Additional Fort Worth Property Management Fees
The leasing fee and the management fee are charged by nearly every property manager in Fort Worth and the surrounding areas. You can expect to pay them, whether you have one property under management or an entire portfolio. In some cases, these are your only costs associated with the professional management of your rental properties. However, there are other fees that a property manager might charge. These would not be included in the regular management fee.
This might also be called a set-up fee, and it will be charged to you to establish your account within the property manager’s system. The cost will depend on how many properties you have, and not all companies will charge it.
If your rental property is vacant and not earning income, you might be subject to a vacancy fee. This could be a small, flat fee or your regular management fee that’s charged every month. Find out what your property manager is doing for this fee. A vacancy fee will make sense if work is being done on the home or some other service is being provided while your home is vacant.

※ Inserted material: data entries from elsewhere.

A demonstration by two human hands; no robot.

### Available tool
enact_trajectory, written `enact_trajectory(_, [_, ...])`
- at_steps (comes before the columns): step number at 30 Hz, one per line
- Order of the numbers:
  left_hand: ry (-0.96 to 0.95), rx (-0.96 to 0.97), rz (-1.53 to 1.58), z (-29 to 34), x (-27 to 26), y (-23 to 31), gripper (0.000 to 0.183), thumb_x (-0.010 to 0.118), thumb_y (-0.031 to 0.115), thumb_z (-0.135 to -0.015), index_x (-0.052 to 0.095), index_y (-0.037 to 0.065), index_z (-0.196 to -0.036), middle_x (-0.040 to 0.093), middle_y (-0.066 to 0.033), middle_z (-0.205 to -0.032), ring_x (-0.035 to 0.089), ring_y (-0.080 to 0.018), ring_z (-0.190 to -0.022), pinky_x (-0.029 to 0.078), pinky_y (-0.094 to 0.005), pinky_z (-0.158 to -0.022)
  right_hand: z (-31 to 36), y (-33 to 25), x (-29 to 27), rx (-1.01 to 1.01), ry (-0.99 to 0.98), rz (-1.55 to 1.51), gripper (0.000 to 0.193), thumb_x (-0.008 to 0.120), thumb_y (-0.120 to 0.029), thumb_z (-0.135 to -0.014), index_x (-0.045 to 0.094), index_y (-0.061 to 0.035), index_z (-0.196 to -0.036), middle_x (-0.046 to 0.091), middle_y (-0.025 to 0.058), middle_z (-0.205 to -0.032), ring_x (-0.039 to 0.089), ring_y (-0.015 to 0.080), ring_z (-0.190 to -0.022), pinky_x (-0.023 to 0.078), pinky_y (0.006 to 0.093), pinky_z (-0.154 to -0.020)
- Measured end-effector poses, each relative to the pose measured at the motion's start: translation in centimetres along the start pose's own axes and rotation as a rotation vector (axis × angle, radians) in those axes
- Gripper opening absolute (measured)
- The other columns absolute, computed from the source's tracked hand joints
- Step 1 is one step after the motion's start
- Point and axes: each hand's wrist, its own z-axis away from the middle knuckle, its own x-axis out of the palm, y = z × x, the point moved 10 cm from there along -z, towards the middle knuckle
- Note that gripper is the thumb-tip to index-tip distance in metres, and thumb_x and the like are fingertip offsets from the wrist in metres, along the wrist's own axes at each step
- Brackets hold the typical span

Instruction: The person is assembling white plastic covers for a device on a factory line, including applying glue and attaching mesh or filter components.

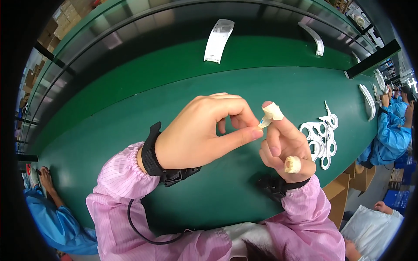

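Observation:
My left hand [196, 126] is closed in a pinch, thumb against forefinger, on the loose end of a pale strip of tape [273, 112]. That tape is wrapped round the forefinger tip of my right hand [287, 141]. The right forefinger points up, the thumb stands apart, and the other fingers are partly curled with nothing seen in them. A second tape wrap [292, 165] covers the right thumb tip. Both hands are above the green table [217, 191]. To the right of my right hand lies a cluster of white plastic ring-shaped parts [322, 137].
A curved white plastic piece [219, 42] rests at the back; another [314, 39] is farther right. More white curved pieces [368, 102] lie by the right edge. Co-workers in blue sit left [56, 222] and right [389, 135]. A black cable [129, 217] runs along my left sleeve.

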Motion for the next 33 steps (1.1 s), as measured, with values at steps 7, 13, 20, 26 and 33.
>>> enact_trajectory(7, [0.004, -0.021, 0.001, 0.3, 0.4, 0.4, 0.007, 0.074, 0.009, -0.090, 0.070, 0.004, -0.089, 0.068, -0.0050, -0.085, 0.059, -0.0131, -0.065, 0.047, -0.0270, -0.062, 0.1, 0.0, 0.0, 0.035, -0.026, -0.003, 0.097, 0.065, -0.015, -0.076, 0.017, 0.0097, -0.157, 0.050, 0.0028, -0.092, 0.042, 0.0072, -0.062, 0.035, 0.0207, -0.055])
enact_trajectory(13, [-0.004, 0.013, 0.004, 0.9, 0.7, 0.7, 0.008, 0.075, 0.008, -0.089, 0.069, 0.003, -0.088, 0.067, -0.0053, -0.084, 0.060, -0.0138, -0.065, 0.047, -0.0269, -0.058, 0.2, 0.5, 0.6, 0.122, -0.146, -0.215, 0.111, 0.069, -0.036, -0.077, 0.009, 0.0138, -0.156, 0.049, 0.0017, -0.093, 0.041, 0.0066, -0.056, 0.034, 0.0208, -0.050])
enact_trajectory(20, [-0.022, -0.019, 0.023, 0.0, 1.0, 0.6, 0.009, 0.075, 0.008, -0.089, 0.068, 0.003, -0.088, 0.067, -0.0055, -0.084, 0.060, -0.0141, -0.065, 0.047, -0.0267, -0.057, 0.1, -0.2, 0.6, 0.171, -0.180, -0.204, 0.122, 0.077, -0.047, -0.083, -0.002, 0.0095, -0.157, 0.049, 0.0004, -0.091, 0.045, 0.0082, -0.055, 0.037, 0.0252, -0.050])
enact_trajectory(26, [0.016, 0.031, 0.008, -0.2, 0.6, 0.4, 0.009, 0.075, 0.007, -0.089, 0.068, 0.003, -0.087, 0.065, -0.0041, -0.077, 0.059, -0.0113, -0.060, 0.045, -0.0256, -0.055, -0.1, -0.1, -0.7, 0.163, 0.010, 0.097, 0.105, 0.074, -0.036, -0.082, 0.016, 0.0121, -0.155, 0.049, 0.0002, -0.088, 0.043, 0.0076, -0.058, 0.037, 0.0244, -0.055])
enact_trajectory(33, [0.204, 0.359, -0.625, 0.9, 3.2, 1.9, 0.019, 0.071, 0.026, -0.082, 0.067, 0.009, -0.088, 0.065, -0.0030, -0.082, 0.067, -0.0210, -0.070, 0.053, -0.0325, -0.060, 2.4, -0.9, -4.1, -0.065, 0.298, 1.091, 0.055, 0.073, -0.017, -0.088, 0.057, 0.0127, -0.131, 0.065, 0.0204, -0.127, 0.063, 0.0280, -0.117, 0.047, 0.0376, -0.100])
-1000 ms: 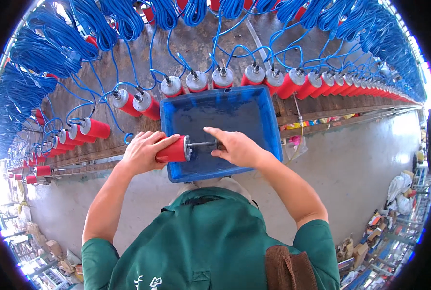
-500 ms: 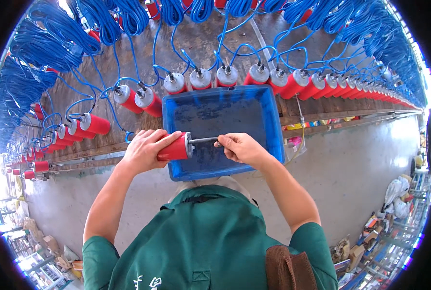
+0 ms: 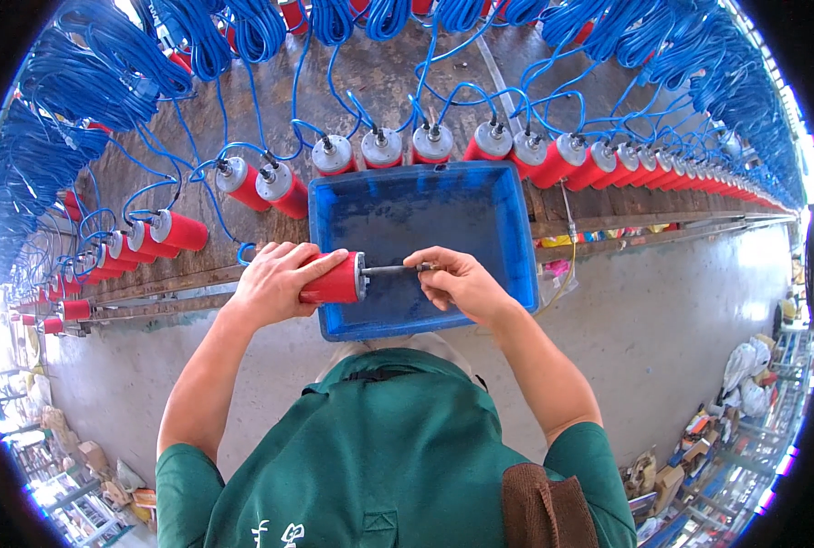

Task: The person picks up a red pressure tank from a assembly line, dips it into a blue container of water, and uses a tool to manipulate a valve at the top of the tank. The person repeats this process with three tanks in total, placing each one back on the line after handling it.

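My left hand (image 3: 277,281) is wrapped round a red cylinder (image 3: 337,279) from its left side. The cylinder lies sideways over the near left part of a blue plastic bin (image 3: 522,247), its grey metal end cap (image 3: 362,276) facing right. A blue cable (image 3: 245,254) shows beside my left fingers. My right hand (image 3: 462,283) pinches the dark end of a thin metal rod (image 3: 390,269) between thumb and fingers. The rod points left and its far tip meets the end cap; how it fits there is too small to tell.
Several similar red cylinders (image 3: 432,144) line the edge of a worn brown table (image 3: 370,82), blue cables rising from their caps. Coiled blue cables (image 3: 192,41) hang at the back. A yellow hose (image 3: 571,251) hangs right of the bin. Bags and boxes (image 3: 672,479) sit at lower right.
My right hand has shifted slightly right and its fingers have changed position on the rod, with the dark end now showing in them. My left hand and the cylinder have barely moved.
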`<state>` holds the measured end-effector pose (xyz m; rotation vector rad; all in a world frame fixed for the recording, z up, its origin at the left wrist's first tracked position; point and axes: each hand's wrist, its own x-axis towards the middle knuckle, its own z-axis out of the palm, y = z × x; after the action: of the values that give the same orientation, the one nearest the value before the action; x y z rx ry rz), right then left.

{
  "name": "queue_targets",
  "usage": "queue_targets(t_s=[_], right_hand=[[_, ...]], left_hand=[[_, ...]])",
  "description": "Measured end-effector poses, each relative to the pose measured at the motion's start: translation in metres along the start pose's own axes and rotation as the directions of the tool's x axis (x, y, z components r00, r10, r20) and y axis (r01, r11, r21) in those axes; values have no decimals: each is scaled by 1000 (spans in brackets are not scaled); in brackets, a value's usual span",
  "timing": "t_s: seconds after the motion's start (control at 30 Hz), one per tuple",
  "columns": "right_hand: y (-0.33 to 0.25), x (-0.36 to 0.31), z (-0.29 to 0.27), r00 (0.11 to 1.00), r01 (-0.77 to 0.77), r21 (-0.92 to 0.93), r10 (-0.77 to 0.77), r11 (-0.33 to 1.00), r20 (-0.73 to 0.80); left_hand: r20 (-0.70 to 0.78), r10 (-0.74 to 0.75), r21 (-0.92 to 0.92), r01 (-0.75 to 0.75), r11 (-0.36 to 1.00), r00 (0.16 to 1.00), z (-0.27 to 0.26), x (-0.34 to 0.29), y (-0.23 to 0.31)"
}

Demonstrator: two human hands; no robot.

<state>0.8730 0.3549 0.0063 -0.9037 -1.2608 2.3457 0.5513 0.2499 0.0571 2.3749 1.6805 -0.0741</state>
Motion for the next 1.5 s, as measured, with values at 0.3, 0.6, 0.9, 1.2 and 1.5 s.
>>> queue_targets(t_s=[0.3, 0.6, 0.9, 1.2, 1.5], right_hand=[[-26, 1, 5, 973, 201, -736, -221, 647, 72], [-14, 11, 1, 984, 129, -859, -172, 496, 48], [-21, 12, 3, 998, -43, -207, 31, 977, -62], [-21, 11, -4, 988, 140, -202, -124, 969, 91], [-36, 20, 23, 956, 282, -957, -102, 72, 274]], left_hand=[[-10, -3, -42, 2, 999, 1000, 1, 0, -2], [-18, -1, -40, 0, 999, 1000, -1, 0, -1], [-30, 12, -21, -13, 1000, 999, -1, 0, 0], [-28, -5, -11, 4, 1000, 1000, 3, -1, 0], [-43, 8, 34, -6, 999, 999, 3, 0, 2]])
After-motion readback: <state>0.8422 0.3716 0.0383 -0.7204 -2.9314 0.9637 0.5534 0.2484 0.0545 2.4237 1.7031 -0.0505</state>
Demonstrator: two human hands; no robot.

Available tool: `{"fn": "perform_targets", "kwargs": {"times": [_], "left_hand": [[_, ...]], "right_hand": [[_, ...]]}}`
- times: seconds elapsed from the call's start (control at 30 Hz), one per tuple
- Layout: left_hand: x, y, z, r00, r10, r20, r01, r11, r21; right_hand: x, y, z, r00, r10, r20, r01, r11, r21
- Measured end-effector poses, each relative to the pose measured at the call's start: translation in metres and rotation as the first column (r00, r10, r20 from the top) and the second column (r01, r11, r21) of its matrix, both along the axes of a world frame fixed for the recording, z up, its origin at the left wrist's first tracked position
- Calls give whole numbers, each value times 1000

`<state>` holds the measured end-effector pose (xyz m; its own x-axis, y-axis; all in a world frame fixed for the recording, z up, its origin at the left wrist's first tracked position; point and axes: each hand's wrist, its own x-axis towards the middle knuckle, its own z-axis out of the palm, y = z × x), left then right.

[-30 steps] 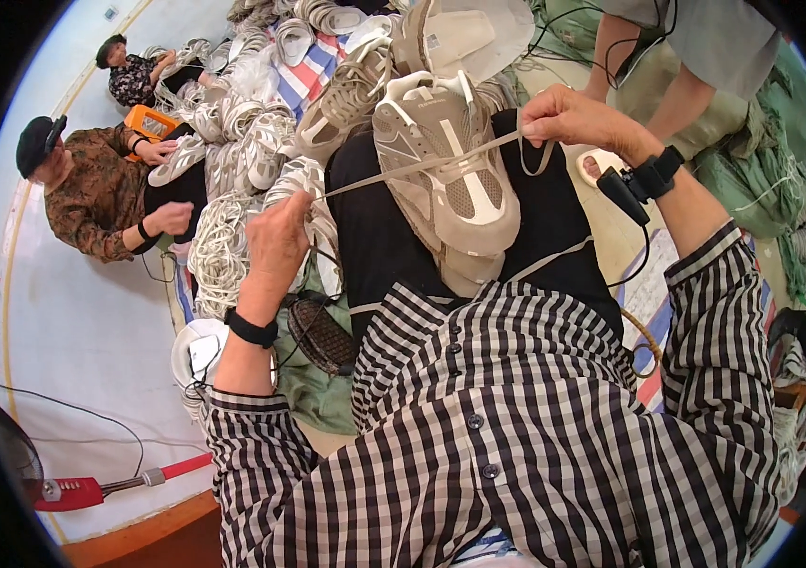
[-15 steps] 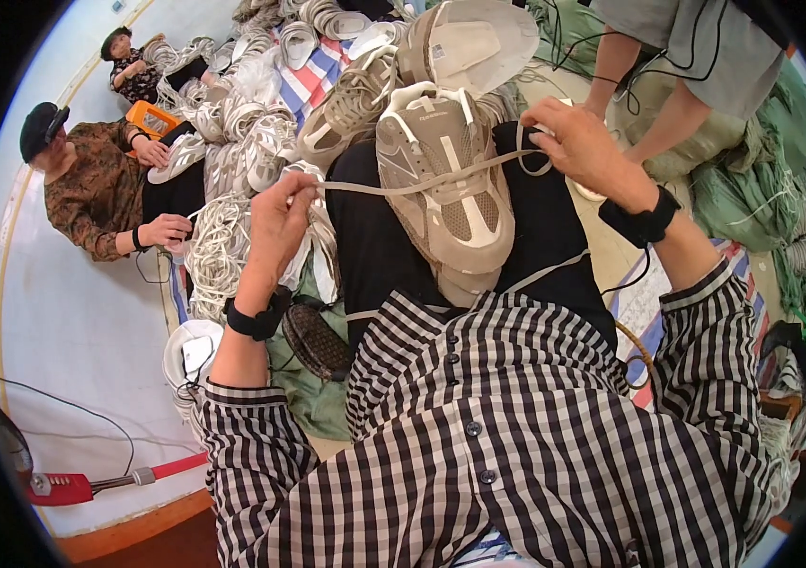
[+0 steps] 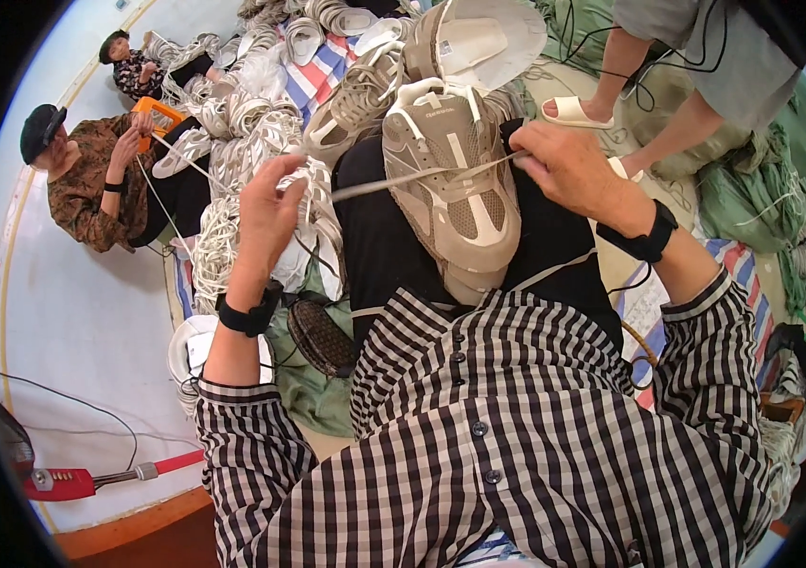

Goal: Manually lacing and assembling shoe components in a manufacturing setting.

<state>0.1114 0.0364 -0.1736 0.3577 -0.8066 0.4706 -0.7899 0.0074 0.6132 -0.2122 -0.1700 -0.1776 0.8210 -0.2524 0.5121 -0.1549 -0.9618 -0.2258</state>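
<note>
A beige-grey sneaker (image 3: 490,248) rests on my lap, toe toward me, over black trousers. A flat light shoelace (image 3: 374,186) runs across its lower eyelets and stretches out to both sides. My right hand (image 3: 568,168), right of the shoe, pinches the lace between thumb and fingers. My left hand (image 3: 270,213) is held up left of the shoe, thumb and forefinger apart. The lace's left end hangs in the air, apart from this hand. Both wrists wear black bands.
Many more sneakers (image 3: 249,118) and bundles of white laces (image 3: 220,222) lie to the left. A seated person (image 3: 90,189) in a camouflage top handles a lace there. Green sacks (image 3: 758,194) lie at the right, near a standing person's legs (image 3: 677,123). A red-handled tool (image 3: 62,483) is at lower left.
My left hand has let go of the lace end and moved slightly left. The right hand has drawn a little inward, still holding the lace. The camouflage-clad person has raised a hand.
</note>
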Motion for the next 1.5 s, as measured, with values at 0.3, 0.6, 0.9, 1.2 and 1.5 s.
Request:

Many property management companies charge a mark-up when maintenance is needed. So, if you have a $200 invoice from a plumber for work that was completed on your rental home, your management company may charge a 10 percent service fee, bringing your total maintenance bill to $220. Ask any potential management company if they charge a mark-up on their maintenance and repairs. While this is not necessarily unrealistic, you do want to be aware of it.
Lease Renewal fees
A month or two before a tenant’s lease ends, your property manager should talk to you about whether you want to renew the lease. Your manager should also talk to the tenant. The negotiation of a lease renewal may result in a renewal fee.
Fees for late rent are paid by your tenant, not by you. However, you do want to know who keeps those late fees. Will they be paid to you or kept by your property manager? Some companies will share the fee with the owner. Ask how late fees are handled and when they’re charged to tenants.
Other Tenant fees
Tenants may have to pay other fees, such as pet fees, lease violation fees, or service fees for the payment of things like utility or cable bills. Talk to your management company about whether you are entitled to income from any of those fees, or if the property manager keeps all the proceeds.
Property management fees in Fort Worth will depend on a number of factors, including the type of property you own, the size of your portfolio, and the services you need. As you’re interviewing different property managers, make sure you understand what you’re being charged. More importantly, make sure you understand the value of the services you’re receiving in exchange for those property management fees.